Я вспомнила и про Салли. Пусть она лишь маленькая декоративная собачка (хорошо, толстая и избалованная псина), зато всегда ясно выражает свои желания и добивается их исполнения. Я прекрасно знаю ее мнение о прогулках (неприятно), посещениях ветеринара (отвратительно) и стрижке когтей (лучше откусить руку любимой хозяйке, чем подвергнуться этой варварской процедуре). И все же, не смотря на капризный и деспотичный нрав этой особы, я не чаю в ней души и обожаю гладить ее шелковистый лоб или мохнатое брюшко, когда она лежит у меня на коленях.

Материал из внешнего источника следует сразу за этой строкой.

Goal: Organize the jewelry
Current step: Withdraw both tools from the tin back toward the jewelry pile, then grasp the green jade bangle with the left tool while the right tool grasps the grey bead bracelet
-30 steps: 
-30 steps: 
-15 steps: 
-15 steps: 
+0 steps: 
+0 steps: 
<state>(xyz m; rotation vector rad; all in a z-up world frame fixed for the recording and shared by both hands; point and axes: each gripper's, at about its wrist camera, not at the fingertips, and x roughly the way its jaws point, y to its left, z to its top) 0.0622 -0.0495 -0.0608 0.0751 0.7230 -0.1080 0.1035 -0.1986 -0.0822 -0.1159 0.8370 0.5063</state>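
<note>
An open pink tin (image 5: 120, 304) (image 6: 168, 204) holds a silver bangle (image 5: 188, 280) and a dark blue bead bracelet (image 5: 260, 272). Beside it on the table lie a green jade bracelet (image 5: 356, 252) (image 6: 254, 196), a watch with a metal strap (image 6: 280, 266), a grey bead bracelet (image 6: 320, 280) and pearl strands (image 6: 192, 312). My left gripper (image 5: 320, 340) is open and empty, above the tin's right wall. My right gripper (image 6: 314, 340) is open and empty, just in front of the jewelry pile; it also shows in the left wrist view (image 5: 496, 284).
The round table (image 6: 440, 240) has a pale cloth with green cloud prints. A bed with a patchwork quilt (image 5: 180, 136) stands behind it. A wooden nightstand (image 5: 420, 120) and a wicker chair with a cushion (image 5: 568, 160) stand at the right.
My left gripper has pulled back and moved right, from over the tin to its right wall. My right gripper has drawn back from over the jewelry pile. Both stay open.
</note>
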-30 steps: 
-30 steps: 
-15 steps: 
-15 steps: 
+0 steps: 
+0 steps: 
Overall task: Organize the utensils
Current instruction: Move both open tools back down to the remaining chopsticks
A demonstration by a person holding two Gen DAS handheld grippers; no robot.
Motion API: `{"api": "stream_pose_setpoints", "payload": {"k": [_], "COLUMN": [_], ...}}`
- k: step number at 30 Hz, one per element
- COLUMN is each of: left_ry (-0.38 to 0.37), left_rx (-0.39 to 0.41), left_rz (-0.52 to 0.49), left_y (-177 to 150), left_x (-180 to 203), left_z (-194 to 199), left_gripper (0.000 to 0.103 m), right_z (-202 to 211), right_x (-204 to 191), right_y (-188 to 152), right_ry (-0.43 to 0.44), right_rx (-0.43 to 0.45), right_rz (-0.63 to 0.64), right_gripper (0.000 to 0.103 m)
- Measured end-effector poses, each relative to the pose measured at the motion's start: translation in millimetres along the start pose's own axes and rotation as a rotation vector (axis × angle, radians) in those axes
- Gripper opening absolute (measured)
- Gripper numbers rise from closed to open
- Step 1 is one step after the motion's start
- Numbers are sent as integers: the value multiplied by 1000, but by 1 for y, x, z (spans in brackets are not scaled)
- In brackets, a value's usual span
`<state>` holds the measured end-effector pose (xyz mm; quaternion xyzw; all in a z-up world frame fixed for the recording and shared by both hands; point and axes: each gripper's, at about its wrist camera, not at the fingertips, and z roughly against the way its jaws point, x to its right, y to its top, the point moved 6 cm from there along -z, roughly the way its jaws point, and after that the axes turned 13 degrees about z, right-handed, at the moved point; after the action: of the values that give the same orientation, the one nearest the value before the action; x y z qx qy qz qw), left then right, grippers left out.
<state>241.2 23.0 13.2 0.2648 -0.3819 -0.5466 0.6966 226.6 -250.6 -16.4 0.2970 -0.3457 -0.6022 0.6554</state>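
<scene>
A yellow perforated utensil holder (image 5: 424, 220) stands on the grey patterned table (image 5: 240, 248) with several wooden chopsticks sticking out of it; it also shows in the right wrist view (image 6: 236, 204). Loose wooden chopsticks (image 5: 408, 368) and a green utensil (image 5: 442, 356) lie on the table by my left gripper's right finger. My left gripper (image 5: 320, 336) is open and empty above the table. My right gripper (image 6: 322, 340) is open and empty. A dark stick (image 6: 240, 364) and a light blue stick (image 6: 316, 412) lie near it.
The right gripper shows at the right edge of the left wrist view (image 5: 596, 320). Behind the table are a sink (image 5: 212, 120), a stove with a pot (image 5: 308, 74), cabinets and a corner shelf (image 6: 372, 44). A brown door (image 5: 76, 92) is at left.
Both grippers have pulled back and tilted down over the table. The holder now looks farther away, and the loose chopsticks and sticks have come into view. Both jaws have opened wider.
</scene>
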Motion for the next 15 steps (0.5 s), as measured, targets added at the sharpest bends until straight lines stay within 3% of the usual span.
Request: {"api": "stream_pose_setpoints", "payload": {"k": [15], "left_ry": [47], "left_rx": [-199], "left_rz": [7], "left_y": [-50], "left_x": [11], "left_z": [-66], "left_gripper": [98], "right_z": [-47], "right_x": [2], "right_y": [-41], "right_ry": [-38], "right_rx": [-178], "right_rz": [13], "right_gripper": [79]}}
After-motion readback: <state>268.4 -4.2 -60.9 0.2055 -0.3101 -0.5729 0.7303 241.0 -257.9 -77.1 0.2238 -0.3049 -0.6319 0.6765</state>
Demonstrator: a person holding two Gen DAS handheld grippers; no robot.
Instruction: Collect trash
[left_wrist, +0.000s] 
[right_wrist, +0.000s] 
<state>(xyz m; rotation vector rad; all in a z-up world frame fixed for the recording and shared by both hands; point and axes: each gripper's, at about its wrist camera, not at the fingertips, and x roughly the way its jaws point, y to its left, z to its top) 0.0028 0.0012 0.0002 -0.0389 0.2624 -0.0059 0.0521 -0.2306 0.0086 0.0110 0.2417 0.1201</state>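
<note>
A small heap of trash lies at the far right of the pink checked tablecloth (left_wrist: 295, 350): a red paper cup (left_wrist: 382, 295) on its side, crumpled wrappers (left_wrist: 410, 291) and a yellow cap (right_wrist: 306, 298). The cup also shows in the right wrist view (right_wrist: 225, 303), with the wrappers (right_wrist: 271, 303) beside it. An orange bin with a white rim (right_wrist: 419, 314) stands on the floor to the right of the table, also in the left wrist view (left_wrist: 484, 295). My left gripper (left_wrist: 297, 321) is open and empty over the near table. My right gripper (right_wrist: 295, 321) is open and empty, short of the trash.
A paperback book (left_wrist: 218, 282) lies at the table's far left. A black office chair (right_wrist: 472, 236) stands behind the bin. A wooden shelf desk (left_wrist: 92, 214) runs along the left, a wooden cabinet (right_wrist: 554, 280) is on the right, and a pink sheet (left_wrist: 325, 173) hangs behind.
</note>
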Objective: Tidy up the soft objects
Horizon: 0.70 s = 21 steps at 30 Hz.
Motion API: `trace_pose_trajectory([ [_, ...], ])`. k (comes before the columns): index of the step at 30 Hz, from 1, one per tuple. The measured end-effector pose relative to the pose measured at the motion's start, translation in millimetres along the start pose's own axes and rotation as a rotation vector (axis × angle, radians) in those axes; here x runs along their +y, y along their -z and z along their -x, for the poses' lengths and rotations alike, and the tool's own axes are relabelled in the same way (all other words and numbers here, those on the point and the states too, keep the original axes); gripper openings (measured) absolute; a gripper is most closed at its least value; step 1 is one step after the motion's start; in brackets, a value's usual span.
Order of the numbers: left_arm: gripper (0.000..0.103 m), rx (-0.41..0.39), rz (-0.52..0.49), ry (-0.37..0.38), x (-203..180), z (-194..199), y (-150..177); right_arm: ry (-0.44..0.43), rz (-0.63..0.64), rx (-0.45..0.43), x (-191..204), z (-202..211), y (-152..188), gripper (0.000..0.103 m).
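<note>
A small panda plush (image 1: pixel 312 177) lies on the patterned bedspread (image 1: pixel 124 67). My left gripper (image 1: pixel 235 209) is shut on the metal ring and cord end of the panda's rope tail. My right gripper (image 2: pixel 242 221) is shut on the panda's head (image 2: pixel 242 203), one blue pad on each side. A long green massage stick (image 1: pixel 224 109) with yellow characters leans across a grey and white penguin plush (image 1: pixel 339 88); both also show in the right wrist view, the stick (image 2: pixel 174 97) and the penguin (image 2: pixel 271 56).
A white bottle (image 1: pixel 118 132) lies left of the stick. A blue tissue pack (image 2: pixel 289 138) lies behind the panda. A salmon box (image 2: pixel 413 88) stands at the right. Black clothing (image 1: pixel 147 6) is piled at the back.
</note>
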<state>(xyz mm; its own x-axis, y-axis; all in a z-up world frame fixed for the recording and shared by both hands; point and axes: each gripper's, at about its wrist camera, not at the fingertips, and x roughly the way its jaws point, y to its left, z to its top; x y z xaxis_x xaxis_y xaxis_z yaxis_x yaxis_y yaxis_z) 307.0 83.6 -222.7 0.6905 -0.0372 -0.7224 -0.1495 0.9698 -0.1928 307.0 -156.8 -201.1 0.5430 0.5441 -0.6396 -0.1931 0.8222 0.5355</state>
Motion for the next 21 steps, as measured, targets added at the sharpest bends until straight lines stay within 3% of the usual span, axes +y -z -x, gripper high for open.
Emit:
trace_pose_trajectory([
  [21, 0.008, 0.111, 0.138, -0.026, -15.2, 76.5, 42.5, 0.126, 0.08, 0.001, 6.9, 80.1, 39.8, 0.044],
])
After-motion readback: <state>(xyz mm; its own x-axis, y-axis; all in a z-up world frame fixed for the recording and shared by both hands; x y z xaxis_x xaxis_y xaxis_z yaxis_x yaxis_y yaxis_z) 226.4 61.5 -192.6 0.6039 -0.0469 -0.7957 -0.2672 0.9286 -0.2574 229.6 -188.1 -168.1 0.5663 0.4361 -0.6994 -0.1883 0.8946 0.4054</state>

В эту минуту мне меньше всего хотелось смотреть в лицо Теду и ругаться с ним из-за Элис. Кроме того, меня коробило от сознания того, что Элис, которая находится в соседней комнате, станет свидетельницей этой безобразной сцены. Сейчас проще всего для меня – вежливо попрощаться и уйти. Но я поступала так все время… и к чему пришла? Я позволила Элис оттеснить меня, позволила всем убедить меня, что ошибаюсь, тогда как сама всем сердцем, верила, что права; по собственной глупости я потеряла любовь – возможно, свою единственную настоящую любовь в жизни.